BEGIN Task data
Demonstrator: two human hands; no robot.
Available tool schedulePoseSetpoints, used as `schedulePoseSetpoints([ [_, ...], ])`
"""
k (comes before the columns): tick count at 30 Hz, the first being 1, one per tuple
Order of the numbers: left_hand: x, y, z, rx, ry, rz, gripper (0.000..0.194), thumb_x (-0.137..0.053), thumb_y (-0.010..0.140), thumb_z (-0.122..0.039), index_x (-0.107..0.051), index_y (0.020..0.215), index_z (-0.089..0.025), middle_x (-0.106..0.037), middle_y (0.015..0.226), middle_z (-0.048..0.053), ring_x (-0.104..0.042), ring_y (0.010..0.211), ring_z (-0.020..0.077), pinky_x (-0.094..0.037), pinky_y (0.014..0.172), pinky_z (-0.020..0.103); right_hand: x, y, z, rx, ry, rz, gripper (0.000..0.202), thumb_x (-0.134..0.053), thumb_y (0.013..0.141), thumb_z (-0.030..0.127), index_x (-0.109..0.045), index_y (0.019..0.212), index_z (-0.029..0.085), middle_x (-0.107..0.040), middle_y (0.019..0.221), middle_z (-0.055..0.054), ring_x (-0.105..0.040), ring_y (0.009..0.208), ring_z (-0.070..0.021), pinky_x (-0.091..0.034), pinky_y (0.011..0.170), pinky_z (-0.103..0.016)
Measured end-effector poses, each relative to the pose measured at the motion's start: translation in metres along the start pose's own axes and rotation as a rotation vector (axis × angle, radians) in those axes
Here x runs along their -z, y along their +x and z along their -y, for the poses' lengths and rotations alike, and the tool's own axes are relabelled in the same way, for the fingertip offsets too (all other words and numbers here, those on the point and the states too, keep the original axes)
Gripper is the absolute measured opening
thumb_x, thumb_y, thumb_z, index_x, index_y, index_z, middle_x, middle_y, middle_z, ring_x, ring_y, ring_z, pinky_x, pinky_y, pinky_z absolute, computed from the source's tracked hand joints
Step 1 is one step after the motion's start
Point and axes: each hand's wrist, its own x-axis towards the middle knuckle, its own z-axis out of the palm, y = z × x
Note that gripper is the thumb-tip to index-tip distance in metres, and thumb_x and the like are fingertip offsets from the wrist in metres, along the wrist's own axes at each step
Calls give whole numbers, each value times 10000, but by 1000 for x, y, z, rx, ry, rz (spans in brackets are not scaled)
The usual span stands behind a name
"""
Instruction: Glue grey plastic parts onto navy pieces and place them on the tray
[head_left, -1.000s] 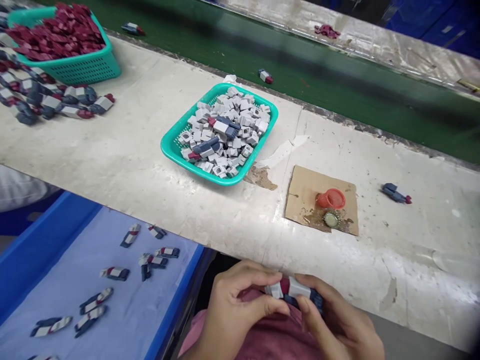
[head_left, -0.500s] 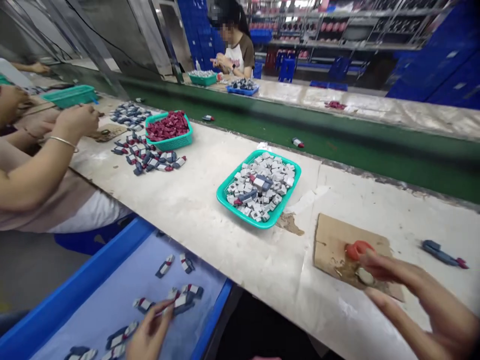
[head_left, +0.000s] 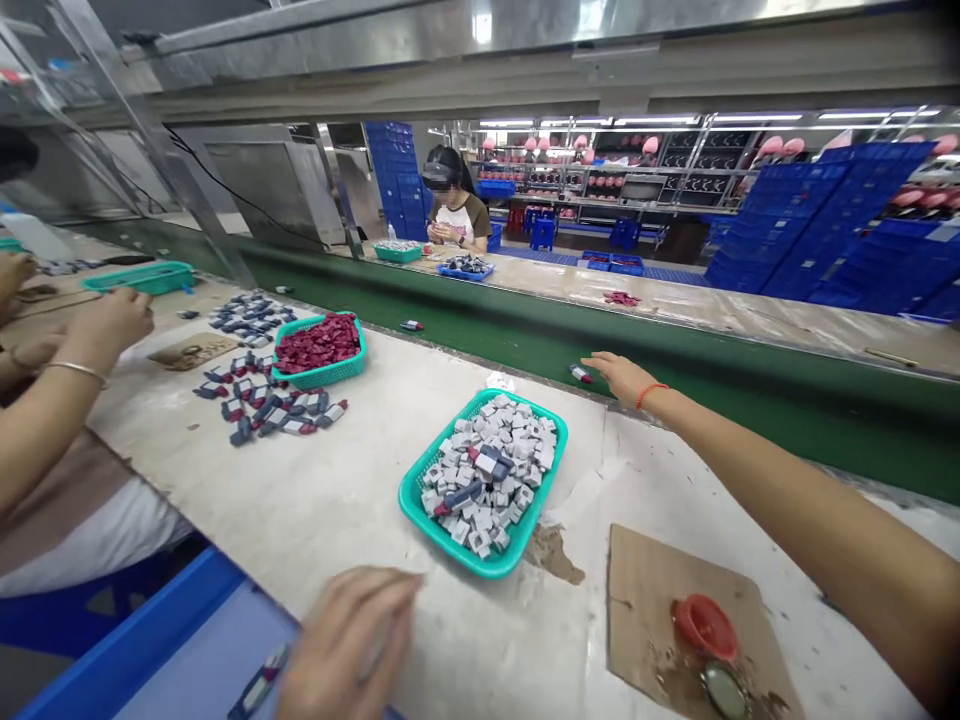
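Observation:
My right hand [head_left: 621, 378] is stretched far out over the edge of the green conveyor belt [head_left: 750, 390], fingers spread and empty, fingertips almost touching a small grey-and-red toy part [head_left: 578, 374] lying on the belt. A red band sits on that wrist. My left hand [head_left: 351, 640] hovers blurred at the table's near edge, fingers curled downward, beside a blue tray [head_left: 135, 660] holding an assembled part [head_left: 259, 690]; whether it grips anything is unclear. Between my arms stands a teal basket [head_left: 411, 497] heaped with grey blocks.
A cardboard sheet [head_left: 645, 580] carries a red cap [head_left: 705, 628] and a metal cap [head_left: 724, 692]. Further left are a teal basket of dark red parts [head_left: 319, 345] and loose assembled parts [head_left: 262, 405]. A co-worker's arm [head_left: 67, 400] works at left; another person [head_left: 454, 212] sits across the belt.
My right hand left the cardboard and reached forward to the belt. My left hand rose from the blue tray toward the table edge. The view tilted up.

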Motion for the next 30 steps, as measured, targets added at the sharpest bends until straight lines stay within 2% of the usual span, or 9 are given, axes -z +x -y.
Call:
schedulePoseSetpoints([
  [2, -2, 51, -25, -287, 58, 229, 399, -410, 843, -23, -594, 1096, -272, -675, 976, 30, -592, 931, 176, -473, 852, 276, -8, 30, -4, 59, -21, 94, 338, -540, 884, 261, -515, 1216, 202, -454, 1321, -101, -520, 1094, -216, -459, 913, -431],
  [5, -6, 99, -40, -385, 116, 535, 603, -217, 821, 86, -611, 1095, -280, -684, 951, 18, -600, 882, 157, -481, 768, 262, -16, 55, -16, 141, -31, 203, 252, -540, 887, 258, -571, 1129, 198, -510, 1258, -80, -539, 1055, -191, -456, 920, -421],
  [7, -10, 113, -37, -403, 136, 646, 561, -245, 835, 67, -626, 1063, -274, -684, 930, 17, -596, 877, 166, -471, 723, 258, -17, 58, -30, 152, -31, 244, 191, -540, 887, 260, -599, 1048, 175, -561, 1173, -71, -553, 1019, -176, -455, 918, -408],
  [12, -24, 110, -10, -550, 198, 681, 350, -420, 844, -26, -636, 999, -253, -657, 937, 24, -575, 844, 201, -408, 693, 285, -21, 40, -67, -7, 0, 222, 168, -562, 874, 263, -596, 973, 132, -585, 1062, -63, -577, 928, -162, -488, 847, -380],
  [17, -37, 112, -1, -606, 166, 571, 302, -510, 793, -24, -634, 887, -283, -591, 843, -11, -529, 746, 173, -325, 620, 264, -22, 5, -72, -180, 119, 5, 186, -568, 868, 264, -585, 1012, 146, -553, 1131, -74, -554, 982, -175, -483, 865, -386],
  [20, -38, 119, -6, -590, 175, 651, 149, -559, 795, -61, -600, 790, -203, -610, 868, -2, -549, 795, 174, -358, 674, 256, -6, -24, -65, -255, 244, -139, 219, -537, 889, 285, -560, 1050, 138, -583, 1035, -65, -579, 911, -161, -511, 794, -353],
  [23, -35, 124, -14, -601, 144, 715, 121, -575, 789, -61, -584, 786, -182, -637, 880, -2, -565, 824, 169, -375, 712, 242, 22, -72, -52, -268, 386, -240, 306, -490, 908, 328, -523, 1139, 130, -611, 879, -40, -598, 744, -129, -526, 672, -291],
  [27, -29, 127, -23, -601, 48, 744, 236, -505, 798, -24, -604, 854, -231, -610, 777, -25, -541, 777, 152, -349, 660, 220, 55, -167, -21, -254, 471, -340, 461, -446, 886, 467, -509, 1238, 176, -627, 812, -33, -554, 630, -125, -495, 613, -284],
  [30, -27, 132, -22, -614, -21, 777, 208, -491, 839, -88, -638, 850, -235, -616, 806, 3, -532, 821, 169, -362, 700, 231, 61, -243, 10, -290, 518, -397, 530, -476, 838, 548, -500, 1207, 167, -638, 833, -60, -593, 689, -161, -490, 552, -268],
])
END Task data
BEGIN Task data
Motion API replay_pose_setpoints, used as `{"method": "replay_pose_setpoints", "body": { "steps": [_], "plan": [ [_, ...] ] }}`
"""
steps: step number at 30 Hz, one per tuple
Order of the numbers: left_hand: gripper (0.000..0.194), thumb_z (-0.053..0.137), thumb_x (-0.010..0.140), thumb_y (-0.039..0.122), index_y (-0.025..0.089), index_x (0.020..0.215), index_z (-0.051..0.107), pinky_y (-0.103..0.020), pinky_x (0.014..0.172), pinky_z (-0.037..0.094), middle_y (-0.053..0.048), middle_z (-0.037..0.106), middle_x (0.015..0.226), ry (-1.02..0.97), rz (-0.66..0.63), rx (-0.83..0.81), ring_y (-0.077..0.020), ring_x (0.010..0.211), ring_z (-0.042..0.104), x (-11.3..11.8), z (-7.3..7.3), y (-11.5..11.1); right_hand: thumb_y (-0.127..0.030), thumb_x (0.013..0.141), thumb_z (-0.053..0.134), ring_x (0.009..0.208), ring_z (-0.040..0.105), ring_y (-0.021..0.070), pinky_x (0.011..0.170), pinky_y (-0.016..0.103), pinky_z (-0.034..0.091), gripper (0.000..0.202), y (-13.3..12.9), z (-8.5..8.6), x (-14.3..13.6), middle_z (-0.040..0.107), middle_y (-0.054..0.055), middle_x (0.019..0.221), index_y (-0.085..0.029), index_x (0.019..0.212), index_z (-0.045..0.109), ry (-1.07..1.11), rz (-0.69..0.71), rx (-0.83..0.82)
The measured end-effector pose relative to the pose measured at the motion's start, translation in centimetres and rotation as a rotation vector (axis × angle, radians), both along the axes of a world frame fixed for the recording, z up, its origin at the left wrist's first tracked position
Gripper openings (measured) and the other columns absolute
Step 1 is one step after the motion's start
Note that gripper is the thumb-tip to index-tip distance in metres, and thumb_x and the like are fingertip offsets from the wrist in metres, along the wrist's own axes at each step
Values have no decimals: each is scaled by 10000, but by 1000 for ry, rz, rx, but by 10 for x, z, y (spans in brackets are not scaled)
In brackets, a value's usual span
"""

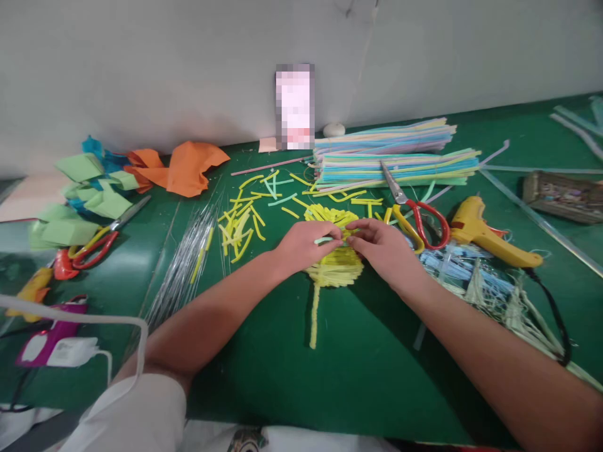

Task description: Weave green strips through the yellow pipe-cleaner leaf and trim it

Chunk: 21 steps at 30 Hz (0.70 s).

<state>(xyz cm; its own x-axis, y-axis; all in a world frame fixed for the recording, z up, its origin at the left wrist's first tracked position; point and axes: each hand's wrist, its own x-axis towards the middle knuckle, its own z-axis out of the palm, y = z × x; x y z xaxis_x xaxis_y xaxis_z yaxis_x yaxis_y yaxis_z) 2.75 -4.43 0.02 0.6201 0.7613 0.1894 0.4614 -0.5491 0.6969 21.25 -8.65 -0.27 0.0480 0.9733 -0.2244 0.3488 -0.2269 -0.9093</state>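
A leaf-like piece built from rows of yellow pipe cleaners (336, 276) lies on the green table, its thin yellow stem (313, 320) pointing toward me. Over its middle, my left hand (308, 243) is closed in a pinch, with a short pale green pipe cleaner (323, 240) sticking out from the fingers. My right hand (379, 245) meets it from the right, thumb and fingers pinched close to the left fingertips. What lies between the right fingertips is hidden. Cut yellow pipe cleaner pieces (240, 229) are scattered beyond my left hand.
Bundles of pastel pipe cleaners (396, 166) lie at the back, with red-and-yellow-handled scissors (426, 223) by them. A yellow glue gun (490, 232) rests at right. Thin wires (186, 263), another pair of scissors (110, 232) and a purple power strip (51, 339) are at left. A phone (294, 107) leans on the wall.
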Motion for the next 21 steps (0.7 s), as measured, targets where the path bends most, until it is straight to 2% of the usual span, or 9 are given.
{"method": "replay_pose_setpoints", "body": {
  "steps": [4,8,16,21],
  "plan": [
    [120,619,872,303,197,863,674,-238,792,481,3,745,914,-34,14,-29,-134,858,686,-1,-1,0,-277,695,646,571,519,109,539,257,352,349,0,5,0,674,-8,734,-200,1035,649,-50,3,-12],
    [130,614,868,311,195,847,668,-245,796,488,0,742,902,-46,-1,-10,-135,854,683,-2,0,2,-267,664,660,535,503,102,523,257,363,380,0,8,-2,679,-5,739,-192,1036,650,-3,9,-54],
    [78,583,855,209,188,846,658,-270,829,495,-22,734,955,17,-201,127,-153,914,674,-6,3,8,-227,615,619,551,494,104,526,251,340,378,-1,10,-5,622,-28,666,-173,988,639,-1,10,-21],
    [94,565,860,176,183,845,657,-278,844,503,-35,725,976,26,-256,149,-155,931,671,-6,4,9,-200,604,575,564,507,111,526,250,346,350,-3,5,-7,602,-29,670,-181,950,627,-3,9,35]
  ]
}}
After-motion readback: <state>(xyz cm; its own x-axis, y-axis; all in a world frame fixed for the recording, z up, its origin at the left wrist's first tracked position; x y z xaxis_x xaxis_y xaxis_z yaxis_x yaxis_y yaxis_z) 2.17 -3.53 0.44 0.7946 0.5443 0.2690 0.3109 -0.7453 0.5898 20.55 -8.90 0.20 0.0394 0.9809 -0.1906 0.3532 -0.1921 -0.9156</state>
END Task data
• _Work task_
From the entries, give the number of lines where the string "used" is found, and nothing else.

• _Output below_
2